En las narraciones referidas a los hechos de la infancia hay una suerte de complacencia dulce que siempre me disgustó. Imaginen mi perplejidad: ahora contaré una de esas historias. He aquí mis razones: contestan a dos preguntas que siempre me hacen: ¿cuál fue su primer recuerdo? ¿por qué escribe historias fantásticas?
Cuando yo era chico me llevaban a las plazas llamadas (por nosotros, al menos) «Las bicicletas» y «Las hamacas». La primera era la plaza que está entre las avenidas Sarmiento y Casares; la otra lindaba con el club KDT. En «Las hamacas» había (a más de hamacas) un tobogán y un trapecio; en «Las bicicletas» alquilaban bicicletas.
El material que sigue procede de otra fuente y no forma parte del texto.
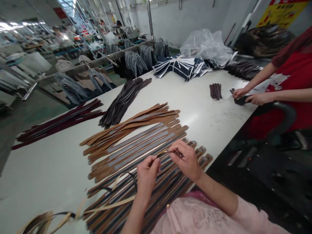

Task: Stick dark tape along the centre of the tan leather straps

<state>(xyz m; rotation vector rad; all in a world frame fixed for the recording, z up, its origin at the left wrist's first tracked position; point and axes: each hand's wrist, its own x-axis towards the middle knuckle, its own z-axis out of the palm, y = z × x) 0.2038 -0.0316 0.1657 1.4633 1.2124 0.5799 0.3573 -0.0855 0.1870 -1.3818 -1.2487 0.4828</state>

Un hecho tan extraño que a veces me pregunto si lo habré soñado ocurrió en «Las hamacas». El cuidador del lugar era un sordo muy sonriente y muy benévolo, por quien nos sentíamos protegidos. Yo tendría entonces cuatro o cinco años y, una amiga a la que llamábamos Baby, otros tantos.
Era un día muy luminoso. Estábamos sentados, Baby frente a mí, en una hamaca de vaivén, de tablas pulcramente blancas. Una chica un poco mayor que nosotros, Margarita, con golpes casi rítmicos, nos hamacaba. En algún momento, sin duda, se cansó de ser juiciosa; en todo caso, apresuró sus golpes y nos hamacó frenéticamente. El vaivén fue tan feroz que dejamos de ver el lugar y la gente que nos rodeaba. Cuando por fin la hamaca se detuvo, nuestra satisfacción duró poco: la luminosidad había desaparecido; diríase que era el atardecer; aterrados, vimos a dos individuos mal entrazados, que amenazadoramente (o así nos pareció) venían hacia nosotros. En ese momento el sordo apartó a Margarita de la hamaca y con mano firme la puso de nuevo en frenético vaivén. Por un momento nos asustamos, pero cuando el sordo permitió que la hamaca se detuviera, de nuevo brillaba la luz del día y habían desaparecido los facinerosos.